What you are asked to do =>
Using the entries that follow, state how many lines contain "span", with no other words.

Study material =>

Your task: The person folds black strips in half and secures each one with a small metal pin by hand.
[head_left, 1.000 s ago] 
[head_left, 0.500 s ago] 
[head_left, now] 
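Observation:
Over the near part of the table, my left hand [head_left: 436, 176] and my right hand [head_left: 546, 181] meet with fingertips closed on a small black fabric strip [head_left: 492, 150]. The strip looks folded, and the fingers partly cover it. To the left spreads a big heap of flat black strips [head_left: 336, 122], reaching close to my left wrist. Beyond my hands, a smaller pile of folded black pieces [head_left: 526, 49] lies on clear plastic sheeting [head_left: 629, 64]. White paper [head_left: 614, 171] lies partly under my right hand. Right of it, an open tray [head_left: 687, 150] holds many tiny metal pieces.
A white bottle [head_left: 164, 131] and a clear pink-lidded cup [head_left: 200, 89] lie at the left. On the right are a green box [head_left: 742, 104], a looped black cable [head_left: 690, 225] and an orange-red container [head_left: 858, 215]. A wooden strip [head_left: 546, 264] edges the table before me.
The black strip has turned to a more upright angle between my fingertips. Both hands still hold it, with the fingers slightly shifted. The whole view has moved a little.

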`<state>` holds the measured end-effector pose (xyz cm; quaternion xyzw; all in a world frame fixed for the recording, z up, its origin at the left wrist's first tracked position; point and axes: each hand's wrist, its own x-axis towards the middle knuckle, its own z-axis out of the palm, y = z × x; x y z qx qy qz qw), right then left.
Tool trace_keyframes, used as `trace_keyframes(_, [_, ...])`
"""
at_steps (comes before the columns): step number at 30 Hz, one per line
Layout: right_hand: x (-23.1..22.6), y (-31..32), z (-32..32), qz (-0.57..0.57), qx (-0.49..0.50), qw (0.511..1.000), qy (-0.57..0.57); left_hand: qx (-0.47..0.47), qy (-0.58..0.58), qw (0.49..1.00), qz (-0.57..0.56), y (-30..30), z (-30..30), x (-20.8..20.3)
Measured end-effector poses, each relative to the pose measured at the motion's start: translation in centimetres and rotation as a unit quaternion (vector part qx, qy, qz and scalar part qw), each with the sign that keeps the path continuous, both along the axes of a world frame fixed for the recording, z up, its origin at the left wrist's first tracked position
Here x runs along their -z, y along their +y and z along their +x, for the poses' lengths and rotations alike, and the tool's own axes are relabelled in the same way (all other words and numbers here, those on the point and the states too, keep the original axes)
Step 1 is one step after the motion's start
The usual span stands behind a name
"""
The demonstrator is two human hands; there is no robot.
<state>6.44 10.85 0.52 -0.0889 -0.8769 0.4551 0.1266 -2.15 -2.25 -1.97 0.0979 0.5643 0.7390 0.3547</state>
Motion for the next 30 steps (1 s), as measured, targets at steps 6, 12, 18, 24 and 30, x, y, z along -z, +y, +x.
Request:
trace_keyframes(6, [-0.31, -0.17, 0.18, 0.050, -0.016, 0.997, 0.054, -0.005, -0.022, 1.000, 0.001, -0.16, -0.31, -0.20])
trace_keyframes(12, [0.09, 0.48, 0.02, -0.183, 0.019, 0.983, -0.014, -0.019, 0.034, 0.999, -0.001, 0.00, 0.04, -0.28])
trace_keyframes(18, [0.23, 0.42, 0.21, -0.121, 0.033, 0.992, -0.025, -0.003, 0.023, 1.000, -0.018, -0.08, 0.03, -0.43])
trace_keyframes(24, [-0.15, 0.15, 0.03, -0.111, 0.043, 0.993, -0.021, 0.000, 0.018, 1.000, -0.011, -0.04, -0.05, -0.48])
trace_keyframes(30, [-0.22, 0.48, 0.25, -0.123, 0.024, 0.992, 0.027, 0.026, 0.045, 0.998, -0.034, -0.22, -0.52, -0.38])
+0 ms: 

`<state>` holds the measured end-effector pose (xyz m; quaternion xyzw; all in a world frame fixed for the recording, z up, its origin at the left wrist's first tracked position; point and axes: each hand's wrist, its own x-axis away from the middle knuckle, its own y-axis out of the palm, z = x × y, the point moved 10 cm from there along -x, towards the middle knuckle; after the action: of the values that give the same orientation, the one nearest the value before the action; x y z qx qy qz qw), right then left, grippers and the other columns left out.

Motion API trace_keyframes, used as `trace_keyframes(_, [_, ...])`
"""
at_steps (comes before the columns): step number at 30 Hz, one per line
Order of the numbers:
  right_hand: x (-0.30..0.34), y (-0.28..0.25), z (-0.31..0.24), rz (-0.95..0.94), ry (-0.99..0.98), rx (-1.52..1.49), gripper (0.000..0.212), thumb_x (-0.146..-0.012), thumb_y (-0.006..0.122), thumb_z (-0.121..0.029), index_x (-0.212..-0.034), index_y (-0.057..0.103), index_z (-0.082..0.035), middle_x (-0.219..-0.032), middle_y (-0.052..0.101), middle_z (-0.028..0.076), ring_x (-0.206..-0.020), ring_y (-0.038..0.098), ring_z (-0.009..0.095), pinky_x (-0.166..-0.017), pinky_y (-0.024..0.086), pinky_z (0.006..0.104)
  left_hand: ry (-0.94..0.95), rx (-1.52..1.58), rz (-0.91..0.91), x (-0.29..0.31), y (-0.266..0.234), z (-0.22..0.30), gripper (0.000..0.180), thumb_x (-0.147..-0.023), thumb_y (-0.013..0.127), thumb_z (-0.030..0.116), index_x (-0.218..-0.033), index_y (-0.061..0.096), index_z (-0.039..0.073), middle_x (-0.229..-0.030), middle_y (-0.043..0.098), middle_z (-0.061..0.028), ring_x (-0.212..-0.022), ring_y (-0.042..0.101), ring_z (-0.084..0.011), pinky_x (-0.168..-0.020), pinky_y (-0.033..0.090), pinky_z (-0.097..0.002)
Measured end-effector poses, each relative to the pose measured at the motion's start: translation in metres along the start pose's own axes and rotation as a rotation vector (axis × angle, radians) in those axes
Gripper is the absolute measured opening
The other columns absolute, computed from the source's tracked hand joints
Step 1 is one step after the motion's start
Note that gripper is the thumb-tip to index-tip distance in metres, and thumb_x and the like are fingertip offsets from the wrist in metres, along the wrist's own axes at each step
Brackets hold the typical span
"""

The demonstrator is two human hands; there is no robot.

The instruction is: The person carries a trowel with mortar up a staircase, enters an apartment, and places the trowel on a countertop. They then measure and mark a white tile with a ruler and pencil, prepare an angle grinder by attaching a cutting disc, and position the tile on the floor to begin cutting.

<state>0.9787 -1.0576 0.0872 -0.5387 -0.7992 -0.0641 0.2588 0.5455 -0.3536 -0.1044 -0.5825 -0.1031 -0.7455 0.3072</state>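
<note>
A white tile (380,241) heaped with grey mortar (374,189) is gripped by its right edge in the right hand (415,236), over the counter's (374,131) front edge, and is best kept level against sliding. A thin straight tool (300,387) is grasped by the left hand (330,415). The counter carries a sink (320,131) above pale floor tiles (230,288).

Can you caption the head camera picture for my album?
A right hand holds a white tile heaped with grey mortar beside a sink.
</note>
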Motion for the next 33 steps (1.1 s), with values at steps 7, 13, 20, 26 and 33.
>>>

Task output =>
2